Byrne was touring with Tosca Strings, a six-piece string outfit from Texas. He was also joined by a sleek-looking black dude on bass, a kick-ass Latin percussionist and another drummer.

Byrne performed a nice selection of his solo work, some operatic stuff including "Um Di Felice" from La Traviata and several Talking Heads songs, such as "Once in a Lifetime," "What a Day that Was," "And She Was" and "Life During Wartime."
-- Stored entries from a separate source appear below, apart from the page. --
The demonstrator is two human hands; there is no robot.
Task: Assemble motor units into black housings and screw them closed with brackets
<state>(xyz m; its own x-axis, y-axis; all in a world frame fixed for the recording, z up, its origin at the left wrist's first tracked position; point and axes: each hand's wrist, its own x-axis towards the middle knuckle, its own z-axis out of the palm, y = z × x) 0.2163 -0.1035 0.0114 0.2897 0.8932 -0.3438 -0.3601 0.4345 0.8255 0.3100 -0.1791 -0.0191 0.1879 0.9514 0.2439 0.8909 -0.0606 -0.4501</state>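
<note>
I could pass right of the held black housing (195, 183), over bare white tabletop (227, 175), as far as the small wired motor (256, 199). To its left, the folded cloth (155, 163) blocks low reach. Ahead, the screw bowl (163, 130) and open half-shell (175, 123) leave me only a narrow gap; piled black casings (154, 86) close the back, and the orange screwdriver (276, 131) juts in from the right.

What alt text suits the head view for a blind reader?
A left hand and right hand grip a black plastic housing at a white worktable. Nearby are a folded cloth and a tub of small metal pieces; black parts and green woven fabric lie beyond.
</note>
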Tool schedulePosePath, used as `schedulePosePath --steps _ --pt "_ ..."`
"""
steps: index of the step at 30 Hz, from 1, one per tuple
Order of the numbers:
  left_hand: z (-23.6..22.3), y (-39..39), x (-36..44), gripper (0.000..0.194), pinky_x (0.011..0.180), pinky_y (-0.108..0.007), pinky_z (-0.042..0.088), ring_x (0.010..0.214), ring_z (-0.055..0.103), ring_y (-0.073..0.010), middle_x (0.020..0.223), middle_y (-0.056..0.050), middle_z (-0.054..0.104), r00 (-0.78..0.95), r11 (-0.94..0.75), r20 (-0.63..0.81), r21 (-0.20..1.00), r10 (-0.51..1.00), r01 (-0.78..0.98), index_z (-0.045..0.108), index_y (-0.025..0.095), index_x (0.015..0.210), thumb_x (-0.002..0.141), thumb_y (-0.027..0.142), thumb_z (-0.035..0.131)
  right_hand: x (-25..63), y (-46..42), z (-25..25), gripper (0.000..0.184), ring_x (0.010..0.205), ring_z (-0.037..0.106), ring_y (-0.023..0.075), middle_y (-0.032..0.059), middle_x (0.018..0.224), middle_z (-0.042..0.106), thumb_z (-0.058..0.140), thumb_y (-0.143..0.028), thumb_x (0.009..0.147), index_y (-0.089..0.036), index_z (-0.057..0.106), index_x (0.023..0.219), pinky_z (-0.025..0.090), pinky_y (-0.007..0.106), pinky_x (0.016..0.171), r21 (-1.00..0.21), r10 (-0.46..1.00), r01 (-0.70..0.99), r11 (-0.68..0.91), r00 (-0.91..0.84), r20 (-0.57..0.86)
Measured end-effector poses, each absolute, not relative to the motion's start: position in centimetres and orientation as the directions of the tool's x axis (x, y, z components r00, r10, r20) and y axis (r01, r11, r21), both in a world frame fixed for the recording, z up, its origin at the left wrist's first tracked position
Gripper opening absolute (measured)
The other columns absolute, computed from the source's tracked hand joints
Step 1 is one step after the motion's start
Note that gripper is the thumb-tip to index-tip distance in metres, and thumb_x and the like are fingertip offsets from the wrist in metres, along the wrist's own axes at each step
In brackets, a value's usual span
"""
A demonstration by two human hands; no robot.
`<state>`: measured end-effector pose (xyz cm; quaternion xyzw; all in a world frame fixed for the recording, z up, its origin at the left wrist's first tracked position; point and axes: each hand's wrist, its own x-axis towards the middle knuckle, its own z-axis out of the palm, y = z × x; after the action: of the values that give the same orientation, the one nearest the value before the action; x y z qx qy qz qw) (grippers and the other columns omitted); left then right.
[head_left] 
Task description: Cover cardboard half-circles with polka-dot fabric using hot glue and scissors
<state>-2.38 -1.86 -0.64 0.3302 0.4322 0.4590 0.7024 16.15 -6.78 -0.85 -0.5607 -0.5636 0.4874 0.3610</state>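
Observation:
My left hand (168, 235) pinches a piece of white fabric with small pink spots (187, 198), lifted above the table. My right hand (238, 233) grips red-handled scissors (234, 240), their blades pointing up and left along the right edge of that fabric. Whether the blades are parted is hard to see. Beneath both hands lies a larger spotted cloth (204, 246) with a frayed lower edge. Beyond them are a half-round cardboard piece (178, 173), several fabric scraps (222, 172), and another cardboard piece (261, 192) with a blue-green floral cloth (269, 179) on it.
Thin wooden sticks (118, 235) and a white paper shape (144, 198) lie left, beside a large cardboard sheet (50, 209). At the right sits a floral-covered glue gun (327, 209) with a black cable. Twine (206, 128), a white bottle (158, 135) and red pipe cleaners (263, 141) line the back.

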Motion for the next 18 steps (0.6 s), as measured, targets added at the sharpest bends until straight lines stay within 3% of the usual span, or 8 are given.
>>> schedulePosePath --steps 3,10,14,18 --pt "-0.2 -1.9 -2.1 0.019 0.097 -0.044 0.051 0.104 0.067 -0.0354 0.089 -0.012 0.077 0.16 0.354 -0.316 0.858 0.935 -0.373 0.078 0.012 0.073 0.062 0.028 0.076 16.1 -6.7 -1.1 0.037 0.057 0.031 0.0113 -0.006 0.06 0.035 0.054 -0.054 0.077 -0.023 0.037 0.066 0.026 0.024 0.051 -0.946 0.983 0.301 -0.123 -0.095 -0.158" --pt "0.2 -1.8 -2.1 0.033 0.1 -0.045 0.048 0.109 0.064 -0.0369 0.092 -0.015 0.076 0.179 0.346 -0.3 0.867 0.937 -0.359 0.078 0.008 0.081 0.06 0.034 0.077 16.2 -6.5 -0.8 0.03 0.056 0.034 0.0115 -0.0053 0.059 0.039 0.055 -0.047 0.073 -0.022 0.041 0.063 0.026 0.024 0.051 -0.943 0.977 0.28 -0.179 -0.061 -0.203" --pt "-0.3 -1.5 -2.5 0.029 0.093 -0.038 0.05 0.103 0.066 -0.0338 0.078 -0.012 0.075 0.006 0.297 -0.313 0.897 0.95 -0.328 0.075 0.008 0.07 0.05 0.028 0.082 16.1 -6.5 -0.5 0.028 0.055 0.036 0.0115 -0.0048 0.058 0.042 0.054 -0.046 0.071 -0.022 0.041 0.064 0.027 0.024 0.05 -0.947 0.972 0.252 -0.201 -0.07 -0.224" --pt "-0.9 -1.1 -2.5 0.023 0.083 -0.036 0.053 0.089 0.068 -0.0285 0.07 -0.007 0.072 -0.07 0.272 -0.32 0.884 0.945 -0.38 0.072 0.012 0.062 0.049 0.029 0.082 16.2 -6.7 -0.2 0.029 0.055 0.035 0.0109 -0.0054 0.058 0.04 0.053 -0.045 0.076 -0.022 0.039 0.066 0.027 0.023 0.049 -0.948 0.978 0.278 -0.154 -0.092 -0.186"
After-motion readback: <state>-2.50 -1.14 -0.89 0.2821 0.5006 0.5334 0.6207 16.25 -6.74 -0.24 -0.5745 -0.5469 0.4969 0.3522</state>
My boyfriend and I gazed lovingly into each other's eyes while Byrne performed an electric version of "Psycho Killer." This is our special song since we met each other through livejournal and everybody knows that 9 out of 10 guys that you meet on-line are psycho killers. My boyfriend is going wait until he impregnates me and gets some life insurance on me before he actually goes psycho and kills me. Ain't that sweet!

* by PCP I mean "Purple Cow Patties" which of course is legal in California with a doctor's prescription.



( 11 comments — Leave a comment )
Sep. 19th, 2004 10:15 am (UTC)
You've discovered my plan.
Does this mean you are breaking up with me now?
Sep. 19th, 2004 10:26 am (UTC)
It means I want to "fa-fa-fa-fa-fa-fa-fa-fa" you.
Sep. 19th, 2004 12:07 pm (UTC)
Ew gross!!!

I'm telling everyone! Period Woman!

Hey, wouldn't it be really funny if you read only Bronte and a bunch of other 19th century authors. Then I could really call you "Period Woman".

Okay, maybe that's funny only to me.
Sep. 19th, 2004 07:25 pm (UTC)
"When Clinton was in office I was a lot younger."

HA! God, that sounds like a fun night:)
Sep. 19th, 2004 11:21 pm (UTC)
Gee, it only took ya a month...
Guess you've been too busy mackin' on your boyfriend.

So, I thought the "parents night" comment was a little rude...

and speaking of urine leakage, you never finished your Fresno story ;-)
Sep. 20th, 2004 05:24 am (UTC)
That's another post entirely.
Sep. 20th, 2004 09:38 am (UTC)
Fresno story? Is this something I should know about? Did something happen down there that was really funny? Are you pointing at me and laughing again?
Sep. 20th, 2004 12:53 pm (UTC)
I always point at you and laugh. But the Fresno story is about how you made me pee my pants.
Sep. 20th, 2004 03:56 pm (UTC)
Oh yah.

That was pretty funny when I tied you to that tree, made you drink 3 gallons of water and then left you out there overnight.

You did a good job of pretending to be mad the next morning too. You should consider acting as a career.
Sep. 20th, 2004 03:27 am (UTC)
As a parent I am appalled. Before the Talking Heads there was Senor Wencess and is talking hand. This was way before Clinton you understand. Dorothea, you leave that young man alone.